Go through the data and count the lines holding the string "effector". Write only the number.

Exercise data section start

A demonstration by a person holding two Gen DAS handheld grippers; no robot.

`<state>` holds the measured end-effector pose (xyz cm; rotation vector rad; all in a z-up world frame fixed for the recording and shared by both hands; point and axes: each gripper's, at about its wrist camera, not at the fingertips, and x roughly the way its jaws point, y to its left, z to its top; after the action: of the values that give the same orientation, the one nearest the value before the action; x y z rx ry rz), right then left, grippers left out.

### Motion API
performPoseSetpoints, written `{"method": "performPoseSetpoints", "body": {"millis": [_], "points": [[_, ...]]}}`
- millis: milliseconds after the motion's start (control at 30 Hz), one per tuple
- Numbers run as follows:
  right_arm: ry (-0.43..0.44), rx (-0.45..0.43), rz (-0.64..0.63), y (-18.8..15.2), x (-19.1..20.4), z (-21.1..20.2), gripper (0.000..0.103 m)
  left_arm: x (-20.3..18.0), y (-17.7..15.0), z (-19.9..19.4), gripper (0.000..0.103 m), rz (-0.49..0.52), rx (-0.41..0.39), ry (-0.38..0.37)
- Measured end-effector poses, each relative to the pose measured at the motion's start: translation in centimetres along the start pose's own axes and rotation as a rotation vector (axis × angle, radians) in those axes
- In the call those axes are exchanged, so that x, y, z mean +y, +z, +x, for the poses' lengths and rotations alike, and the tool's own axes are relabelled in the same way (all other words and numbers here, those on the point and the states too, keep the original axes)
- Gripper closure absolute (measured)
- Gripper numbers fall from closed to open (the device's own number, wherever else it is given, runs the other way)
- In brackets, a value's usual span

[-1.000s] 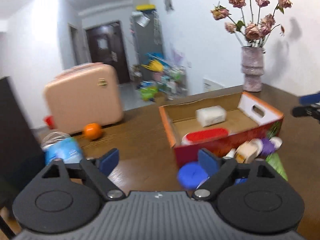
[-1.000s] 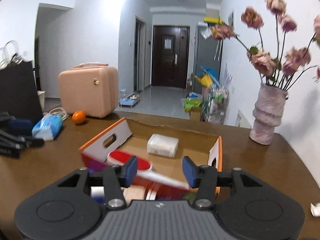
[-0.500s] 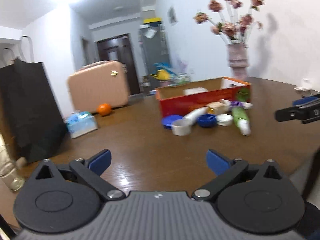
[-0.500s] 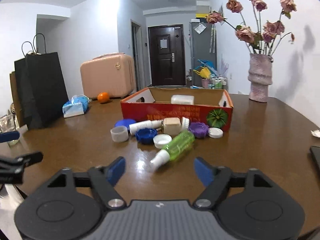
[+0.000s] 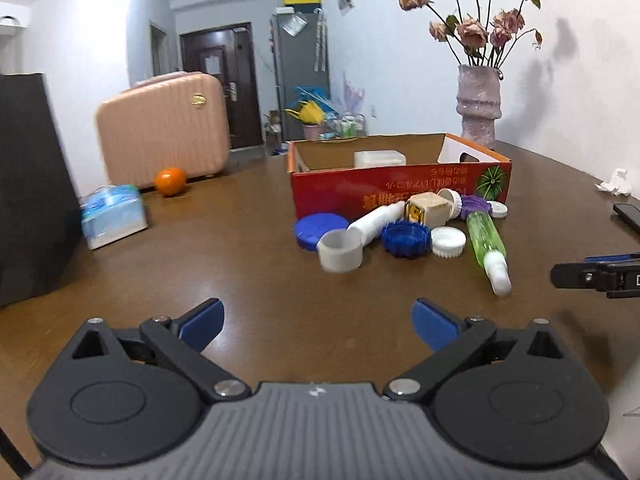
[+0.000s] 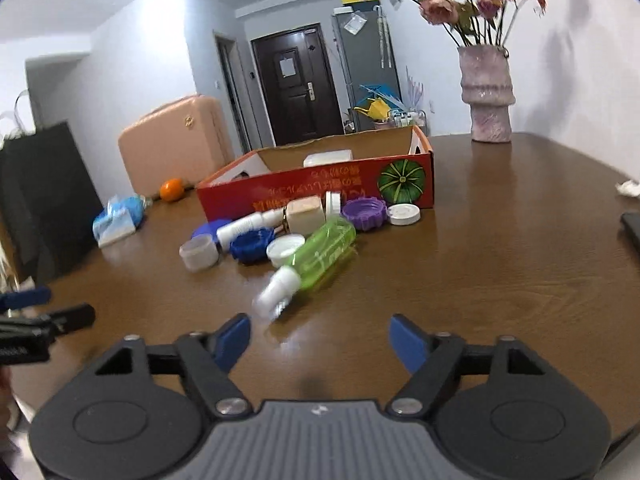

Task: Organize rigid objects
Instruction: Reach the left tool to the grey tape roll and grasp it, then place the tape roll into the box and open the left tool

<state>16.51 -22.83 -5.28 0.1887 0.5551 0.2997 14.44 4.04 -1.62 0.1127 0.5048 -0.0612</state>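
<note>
A red cardboard box (image 5: 400, 190) (image 6: 320, 192) stands on the brown table with a white block (image 5: 379, 158) inside. In front of it lie a green spray bottle (image 5: 486, 240) (image 6: 320, 254), a white tube (image 5: 376, 220), a beige cube (image 5: 426, 208), a grey cup (image 5: 339, 250) (image 6: 199, 254), blue lids (image 5: 405, 238) (image 6: 252, 245), a purple lid (image 6: 364, 213) and white caps (image 5: 448, 242) (image 6: 404, 214). My left gripper (image 5: 318, 322) is open and empty, short of the pile. My right gripper (image 6: 320, 338) is open and empty, just short of the green bottle's white cap.
A pink vase of dried roses (image 5: 478, 108) (image 6: 486, 96) stands behind the box. A tissue pack (image 5: 112, 216), an orange (image 5: 170, 182), a pink suitcase (image 5: 164, 132) and a black bag (image 5: 28, 184) are at the left. A phone (image 5: 628, 216) and crumpled tissue (image 5: 614, 184) lie at the right.
Both grippers pulled back from the box and opened wide over the last second. Since half a second ago both have moved nearer to the pile again.
</note>
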Motion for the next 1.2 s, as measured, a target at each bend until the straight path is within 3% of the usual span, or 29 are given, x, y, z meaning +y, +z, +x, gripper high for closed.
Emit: {"method": "performPoseSetpoints", "body": {"millis": [100,233,333,500,633,867,1200], "points": [[0.007,-0.002,0.01,1.7,0.2,2.8,0.034,-0.2,1.7,4.0,0.006,0.036,0.053,-0.008],[0.007,-0.002,-0.064,4.1,1.9,6.2,0.044,0.0,3.6,9.0,0.017,0.021,0.102,-0.036],[0.027,-0.007,-0.139,5.7,3.4,8.9,0.058,0.1,4.5,12.1,0.025,0.011,0.15,-0.055],[0.009,0.089,-0.284,6.6,4.8,12.7,0.058,0.5,4.7,14.9,0.043,-0.004,0.207,-0.118],[0.018,0.144,-0.314,6.4,4.7,14.0,0.059,0.4,4.5,15.2,0.058,0.008,0.193,-0.133],[0.033,0.163,-0.295,6.5,4.1,14.9,0.063,0.0,4.3,13.5,0.059,0.02,0.168,-0.127],[0.053,-0.052,-0.226,5.4,1.9,10.9,0.063,-0.2,3.1,7.8,0.059,-0.041,0.14,-0.083]]}}
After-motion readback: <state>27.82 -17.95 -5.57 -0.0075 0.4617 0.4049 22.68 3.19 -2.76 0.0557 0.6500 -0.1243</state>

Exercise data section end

● Result for this task
2